Le propitiatoire (Ex. 25. 17 à 22)

 

 

Nous avons déjà vu que l’arche représentait le trône de Dieu sur la terre. Elle symbolisait tout ce que notre Seigneur Jésus Christ est : dans Sa divinité (l’or), dans Son humanité (le bois de sittim), dans la perfection de Sa vie (les tables de la Loi gardées à l’intérieur de l’arche).
Le propitiatoire, posé sur l’arche, faisait office de couvercle. Sa base correspondait exactement aux dimensions de l’arche.
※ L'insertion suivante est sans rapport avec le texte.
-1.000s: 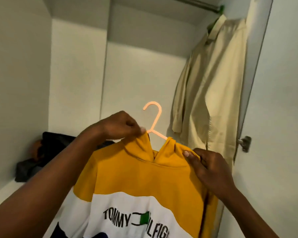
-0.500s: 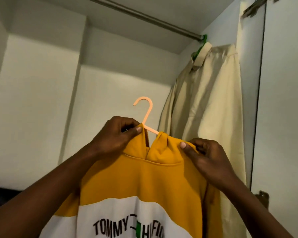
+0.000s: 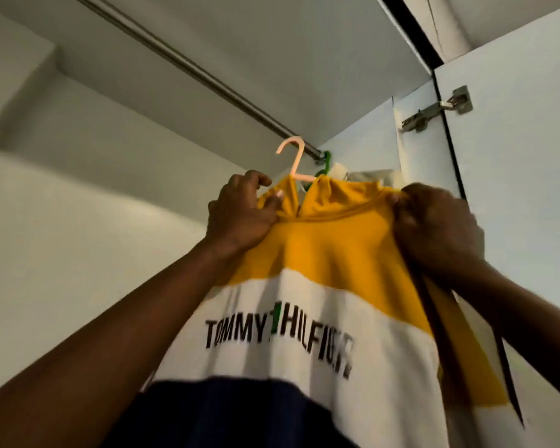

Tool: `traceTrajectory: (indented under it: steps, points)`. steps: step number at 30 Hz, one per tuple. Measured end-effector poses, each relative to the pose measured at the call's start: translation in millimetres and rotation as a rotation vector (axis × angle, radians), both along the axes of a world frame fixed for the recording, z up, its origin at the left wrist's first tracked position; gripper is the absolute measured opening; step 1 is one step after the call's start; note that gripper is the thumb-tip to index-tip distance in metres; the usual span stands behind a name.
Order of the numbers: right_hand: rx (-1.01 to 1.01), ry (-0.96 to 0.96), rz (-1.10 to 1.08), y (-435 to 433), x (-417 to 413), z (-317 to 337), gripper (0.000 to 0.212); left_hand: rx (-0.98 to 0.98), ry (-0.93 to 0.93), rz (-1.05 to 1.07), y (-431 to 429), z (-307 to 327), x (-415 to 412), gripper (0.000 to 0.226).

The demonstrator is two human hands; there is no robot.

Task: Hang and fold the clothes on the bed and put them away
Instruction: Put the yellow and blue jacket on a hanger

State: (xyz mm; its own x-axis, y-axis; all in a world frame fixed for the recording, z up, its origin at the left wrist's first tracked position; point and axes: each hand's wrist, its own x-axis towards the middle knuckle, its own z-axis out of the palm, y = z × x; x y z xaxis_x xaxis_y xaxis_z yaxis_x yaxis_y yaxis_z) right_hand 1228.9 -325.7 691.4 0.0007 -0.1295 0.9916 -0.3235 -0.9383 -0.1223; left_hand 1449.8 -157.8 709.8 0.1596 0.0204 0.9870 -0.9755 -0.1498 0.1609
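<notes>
1. Gripping the yellow, white and navy hoodie (image 3: 320, 253) overhead, the left hand (image 3: 240, 218) pinches its collar by the hanger's neck, and the right hand (image 3: 434, 231) bunches the other shoulder in curled fingers.
2. The pink hanger (image 3: 293, 160) has its hook at the steel rail (image 3: 191, 69), beside a green hanger (image 3: 326, 156). I cannot tell if the hook is on the rail.
3. Black lettering crosses the hoodie's white band.

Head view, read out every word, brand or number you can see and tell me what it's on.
"TOMMY": black letters on the white band of the hoodie, left of a small green mark.
"HILFIG": same band, right of the mark; the last letters are too blurred to read.
No other readable text.
</notes>
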Motion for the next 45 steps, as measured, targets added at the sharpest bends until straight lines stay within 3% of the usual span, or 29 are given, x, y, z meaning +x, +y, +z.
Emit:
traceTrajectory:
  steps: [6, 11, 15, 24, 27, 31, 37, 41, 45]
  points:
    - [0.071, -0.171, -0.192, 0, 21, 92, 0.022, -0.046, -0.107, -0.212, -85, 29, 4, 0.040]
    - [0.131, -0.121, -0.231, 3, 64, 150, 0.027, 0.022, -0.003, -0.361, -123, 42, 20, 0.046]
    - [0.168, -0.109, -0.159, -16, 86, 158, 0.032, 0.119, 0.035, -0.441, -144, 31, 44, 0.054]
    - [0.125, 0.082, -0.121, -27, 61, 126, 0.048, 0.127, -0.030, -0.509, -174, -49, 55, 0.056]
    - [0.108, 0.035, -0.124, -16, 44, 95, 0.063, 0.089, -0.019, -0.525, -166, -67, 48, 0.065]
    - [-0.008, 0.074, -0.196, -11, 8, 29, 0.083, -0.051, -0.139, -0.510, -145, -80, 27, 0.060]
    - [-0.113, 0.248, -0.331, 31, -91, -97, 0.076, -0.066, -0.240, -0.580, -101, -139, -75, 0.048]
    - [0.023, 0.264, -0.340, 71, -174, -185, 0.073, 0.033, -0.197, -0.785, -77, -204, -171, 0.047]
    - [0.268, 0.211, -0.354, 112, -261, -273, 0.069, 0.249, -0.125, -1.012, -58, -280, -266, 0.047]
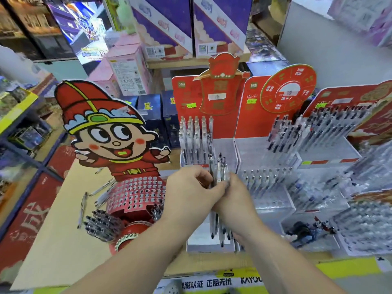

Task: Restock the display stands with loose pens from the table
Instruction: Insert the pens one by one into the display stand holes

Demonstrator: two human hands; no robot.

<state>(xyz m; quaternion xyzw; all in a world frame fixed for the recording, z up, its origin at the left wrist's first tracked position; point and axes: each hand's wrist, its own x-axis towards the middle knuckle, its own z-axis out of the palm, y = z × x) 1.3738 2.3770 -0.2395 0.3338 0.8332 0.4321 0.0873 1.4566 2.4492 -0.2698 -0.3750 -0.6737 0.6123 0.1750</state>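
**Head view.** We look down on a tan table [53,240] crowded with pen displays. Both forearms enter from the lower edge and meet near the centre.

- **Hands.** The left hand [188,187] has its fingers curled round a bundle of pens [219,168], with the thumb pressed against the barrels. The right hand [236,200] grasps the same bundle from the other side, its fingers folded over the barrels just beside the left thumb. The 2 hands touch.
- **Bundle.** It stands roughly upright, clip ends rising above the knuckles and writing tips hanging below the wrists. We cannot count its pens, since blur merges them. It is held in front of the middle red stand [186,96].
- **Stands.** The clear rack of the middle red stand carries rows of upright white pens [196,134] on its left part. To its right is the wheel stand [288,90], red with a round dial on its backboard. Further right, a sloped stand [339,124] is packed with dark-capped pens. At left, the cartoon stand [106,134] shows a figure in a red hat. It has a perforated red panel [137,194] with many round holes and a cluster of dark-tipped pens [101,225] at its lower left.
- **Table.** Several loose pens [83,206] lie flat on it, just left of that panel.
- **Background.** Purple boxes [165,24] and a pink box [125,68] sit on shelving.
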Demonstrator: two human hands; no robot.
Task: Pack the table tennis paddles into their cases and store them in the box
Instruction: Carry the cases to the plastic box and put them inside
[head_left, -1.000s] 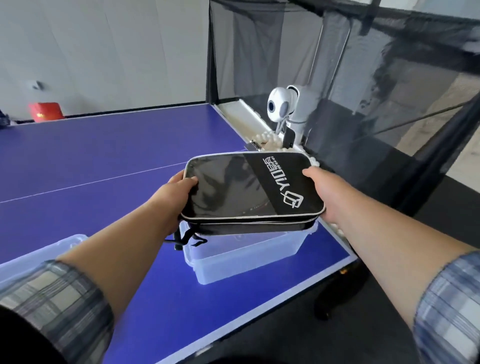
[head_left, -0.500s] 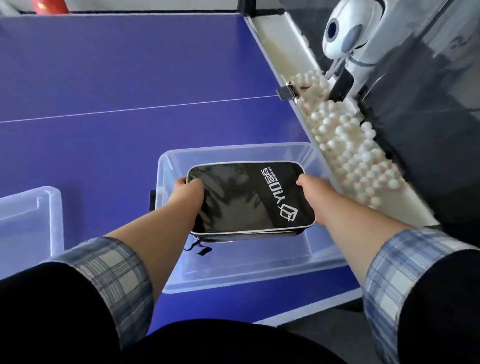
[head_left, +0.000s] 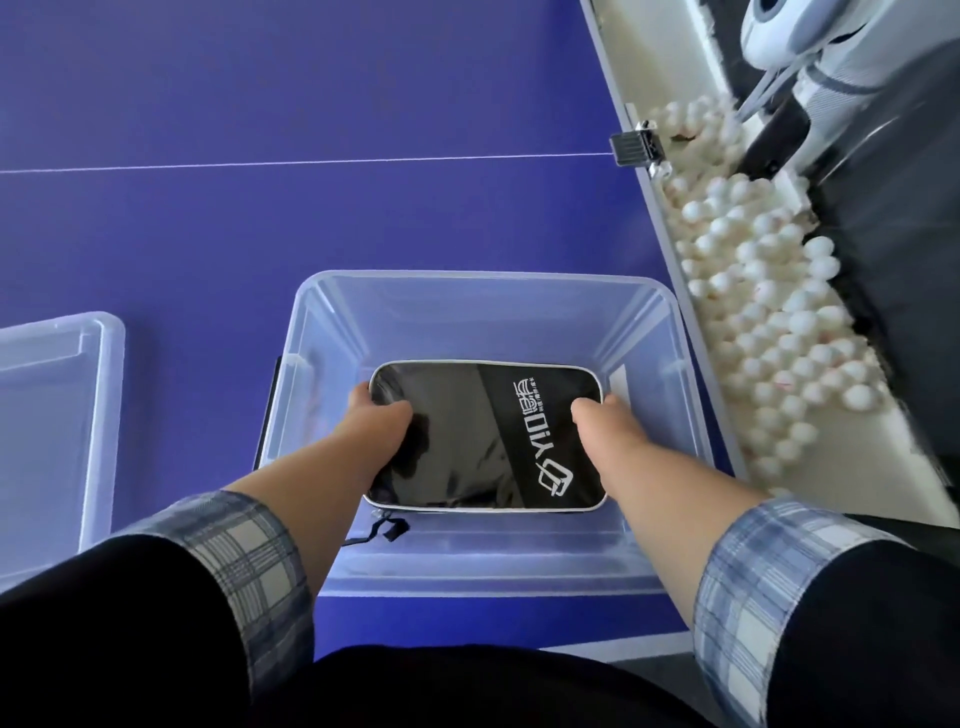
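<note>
A black paddle case (head_left: 483, 436) with white trim and a white logo lies flat, low inside the clear plastic box (head_left: 483, 283) on the blue table. My left hand (head_left: 376, 421) grips its left edge, thumb on top. At the right edge my right hand (head_left: 602, 421) holds it the same way. The case's black zipper cord (head_left: 384, 532) hangs out at its near left corner. No paddle shows; the case is zipped closed.
A clear plastic lid (head_left: 62, 415) lies on the table to the left of the box. Along the table's right edge runs a white trough full of several white balls (head_left: 769, 301), with a white ball machine (head_left: 810, 47) at the top right.
Both hands have lowered the case from above the box rim down deep into the box. My head has tilted down and closer, so the box now fills the centre of view.
</note>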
Le mot original hébreu (kapporeth) donne le sens de « couvrir les péchés » ou « expier », « faire propitiation ». Dieu a présenté le Christ Jésus « pour propitiatoire, par la foi en son sang, afin de montrer sa justice… » (Rom. 3. 25), « justice de Dieu par la foi en Jésus Christ envers tous, et sur tous ceux qui croient » (Rom. 3. 22). « Jésus Christ, le Juste… est la propitiation pour nos péchés, et non pas seulement pour les nôtres, mais aussi pour le monde entier » (1 Jean 2. 2).
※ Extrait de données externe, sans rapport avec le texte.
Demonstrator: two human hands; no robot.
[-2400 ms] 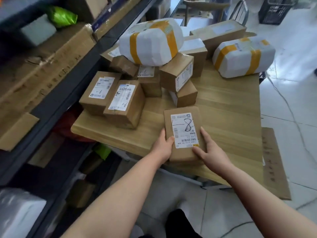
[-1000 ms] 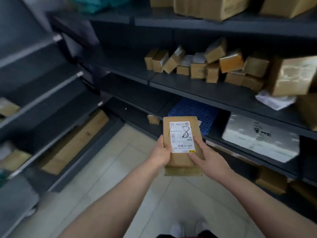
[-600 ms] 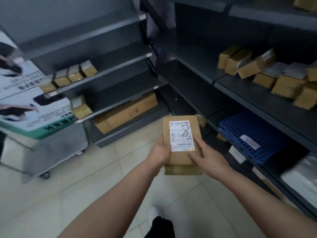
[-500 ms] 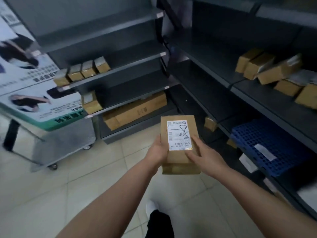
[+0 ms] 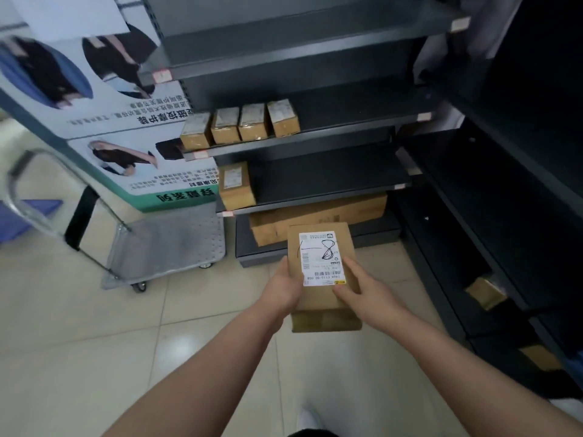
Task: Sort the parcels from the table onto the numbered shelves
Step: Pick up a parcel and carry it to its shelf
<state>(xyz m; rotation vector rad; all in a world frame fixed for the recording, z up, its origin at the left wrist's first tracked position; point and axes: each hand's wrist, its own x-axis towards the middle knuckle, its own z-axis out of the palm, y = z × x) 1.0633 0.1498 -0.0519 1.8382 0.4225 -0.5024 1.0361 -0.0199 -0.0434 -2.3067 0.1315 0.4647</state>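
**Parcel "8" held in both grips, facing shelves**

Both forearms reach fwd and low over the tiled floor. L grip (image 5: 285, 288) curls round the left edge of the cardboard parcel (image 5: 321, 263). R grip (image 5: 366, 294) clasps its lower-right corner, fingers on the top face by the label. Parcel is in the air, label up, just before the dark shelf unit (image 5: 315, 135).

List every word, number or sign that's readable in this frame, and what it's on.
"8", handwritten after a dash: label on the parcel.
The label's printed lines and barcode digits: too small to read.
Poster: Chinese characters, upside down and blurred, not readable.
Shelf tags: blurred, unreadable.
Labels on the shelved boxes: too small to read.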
La mort de Jésus à la croix, Son sang versé, est « envers tous » ; la provision est « pour le monde entier », c’est l’étendue de la valeur de Son œuvre qu’Il avait à faire (Jean 17. 4). Toutefois l’efficacité de Son œuvre est seulement envers ceux qui croient. Elle est conditionnelle à la reconnaissance de notre état de pécheur et à l’acceptation, par la foi, que Christ est mort pour nos péchés. Cette œuvre est divine : « le Christ nous a aimés et s’est livré lui-même pour nous, comme offrande et sacrifice à Dieu » (Éph. 5. 2).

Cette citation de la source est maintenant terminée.